Ketika negara-negara lain berlomba untuk menonjolkan aspek teknik sepak bola dan kenyataannya lebih maju dalam bidang tersebut, masih banyak di masyarakat kita yang percaya bahwa dengan menggunakan kekuatan-kekuatan magis maka akan mampu memberdayakan penjaga gawang.
Seperti pula dengan aksi pawang hujan di Mandalika, yang bahkan untuk melegitimasi ada yang menyebutnya sebagai kearifan lokal. Ya bebas aja sih, tapi rasanya terlalu berlebihan juga, apalagi hingga ditampilkan di depan panggung yang bahkan pemberitaannya lebih kuat dibanding banyak hal lain yang lebih positif untuk diberitakan.

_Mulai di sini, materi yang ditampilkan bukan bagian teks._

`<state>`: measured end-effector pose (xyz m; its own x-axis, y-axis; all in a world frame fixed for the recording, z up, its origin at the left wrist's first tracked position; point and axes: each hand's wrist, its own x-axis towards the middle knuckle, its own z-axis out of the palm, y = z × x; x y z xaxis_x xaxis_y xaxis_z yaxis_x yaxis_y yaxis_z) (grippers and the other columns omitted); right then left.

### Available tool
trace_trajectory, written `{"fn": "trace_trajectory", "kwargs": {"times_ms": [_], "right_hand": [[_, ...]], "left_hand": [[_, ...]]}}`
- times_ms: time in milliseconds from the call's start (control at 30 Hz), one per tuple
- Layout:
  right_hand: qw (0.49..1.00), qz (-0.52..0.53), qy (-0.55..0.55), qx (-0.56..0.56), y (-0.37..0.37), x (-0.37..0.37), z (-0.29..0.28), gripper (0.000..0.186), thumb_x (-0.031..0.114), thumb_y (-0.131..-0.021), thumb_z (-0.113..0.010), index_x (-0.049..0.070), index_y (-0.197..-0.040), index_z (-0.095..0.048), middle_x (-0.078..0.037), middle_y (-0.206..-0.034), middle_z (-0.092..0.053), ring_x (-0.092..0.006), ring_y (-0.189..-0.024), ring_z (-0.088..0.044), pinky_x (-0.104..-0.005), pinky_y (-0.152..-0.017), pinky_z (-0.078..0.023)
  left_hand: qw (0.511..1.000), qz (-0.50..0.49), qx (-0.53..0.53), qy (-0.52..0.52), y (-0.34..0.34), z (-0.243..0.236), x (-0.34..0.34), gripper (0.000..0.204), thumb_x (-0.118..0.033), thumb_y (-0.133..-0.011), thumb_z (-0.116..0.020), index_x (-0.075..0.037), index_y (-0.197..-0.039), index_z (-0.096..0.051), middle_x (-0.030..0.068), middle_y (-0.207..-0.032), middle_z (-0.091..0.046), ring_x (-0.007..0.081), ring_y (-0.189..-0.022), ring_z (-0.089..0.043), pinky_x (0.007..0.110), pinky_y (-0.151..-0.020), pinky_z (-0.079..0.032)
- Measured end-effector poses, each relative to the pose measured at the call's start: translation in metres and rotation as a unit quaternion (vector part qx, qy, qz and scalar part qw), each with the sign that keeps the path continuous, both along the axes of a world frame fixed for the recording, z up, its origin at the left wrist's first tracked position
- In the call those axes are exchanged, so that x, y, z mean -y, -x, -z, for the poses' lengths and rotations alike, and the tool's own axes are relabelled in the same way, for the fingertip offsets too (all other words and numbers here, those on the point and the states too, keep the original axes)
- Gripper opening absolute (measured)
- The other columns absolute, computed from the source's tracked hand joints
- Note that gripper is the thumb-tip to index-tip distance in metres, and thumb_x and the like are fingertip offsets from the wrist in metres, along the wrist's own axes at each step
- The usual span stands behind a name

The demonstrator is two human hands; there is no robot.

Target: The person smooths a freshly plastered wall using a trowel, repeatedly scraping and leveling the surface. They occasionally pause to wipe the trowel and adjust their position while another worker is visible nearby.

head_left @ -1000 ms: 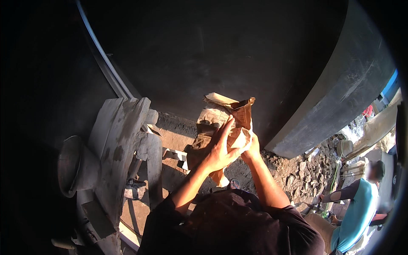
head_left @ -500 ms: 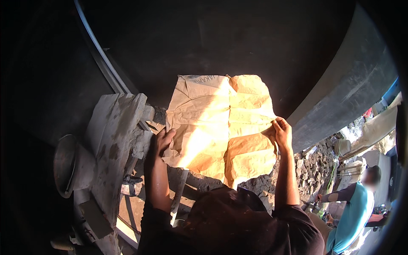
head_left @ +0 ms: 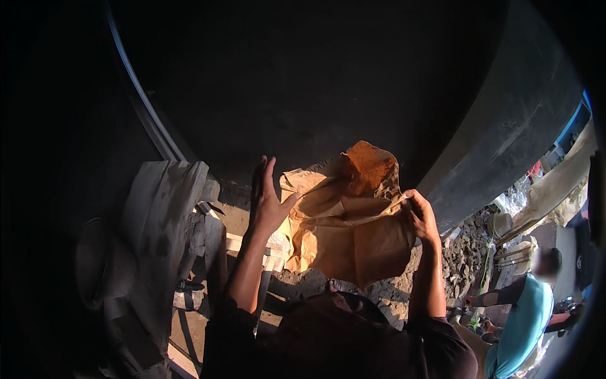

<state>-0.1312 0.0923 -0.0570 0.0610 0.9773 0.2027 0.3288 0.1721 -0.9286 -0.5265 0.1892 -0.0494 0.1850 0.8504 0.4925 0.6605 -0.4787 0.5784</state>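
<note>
A crumpled sheet of brown paper (head_left: pixel 360 243) hangs in front of my body, its top right corner curled over and some dark print near its upper edge. My right hand (head_left: pixel 423 218) pinches the sheet at its right edge, fingers closed. By the left edge is my left hand (head_left: pixel 268 205), fingers stretched upward and the thumb spread toward the paper. Whether that thumb touches the sheet is hard to tell.
At left stands a rough wooden bench (head_left: pixel 158 221), with a dim round metal pan (head_left: pixel 95 262) beside it. A dark wall rises ahead. Rubble (head_left: pixel 464 256) lies to the right, where a person in a turquoise top (head_left: pixel 527 322) sits.
My left hand has let go of the paper's left side and spread its fingers. The sheet, flat before, has sagged and folded; its top right corner has curled over.
</note>
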Motion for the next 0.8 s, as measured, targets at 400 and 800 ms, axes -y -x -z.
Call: {"fn": "trace_trajectory", "kwargs": {"times_ms": [400, 800], "right_hand": [[0.979, -0.112, -0.127, 0.111, -0.035, 0.089, -0.04, 0.018, -0.01, -0.088, -0.071, 0.003, -0.1, -0.067, -0.01, -0.096, -0.071, -0.0255, -0.092, -0.07, -0.0376, -0.083, -0.056], [0.877, 0.215, -0.065, 0.424, 0.001, 0.067, -0.063, 0.096, 0.036, -0.078, -0.091, 0.011, -0.16, -0.046, -0.013, -0.17, -0.04, -0.0355, -0.159, -0.033, -0.0538, -0.13, -0.024]], "left_hand": [[0.867, 0.399, -0.066, 0.291, -0.201, 0.062, -0.099, 0.082, -0.045, -0.09, -0.084, -0.015, -0.158, -0.051, 0.0141, -0.154, -0.061, 0.0313, -0.149, -0.051, 0.047, -0.12, -0.045], [0.897, 0.386, -0.099, 0.192, -0.234, -0.013, -0.046, 0.028, -0.022, -0.099, -0.068, -0.003, -0.119, -0.07, 0.023, -0.09, -0.076, 0.0345, -0.085, -0.078, 0.045, -0.075, -0.058]]}}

Memang, kebiasaan bangsa kita dalam beberapa aspek kehidupan masih diwarnai dengan kepercayaan animisme dan dinamisme, karena itu bagian dari proses sejarah bangsa ini. Ditambah dengan masih rendahnya budaya literasi, membuat sebagian besar masyarakat di negara ini masih terus tergantung pada kepercayaan-kepercayaan tersebut.
Bahkan ada founding father kita yang menulis, “Tetapi kamu yang 55.000.000 tidak akan mungkin merdeka, selama kamu belum menghapuskan ‘kotoran kesaktian’ itu dari kepalamu, selama kamu masih memuja kebudayaan kuno yang penuh kepasifan, membatu, dan selama kamu bersemangat budak belia (Tan Malaka: Dialektika Mistika)
Kata-kata itu sudah disampaikan Tan puluhan tahun lalu pada masa pra kemerdekaan, dan semua itu masih terasa nyata adanya hingga saat ini. Apa mungkin kita perlu ‘revolusi’ sekali lagi?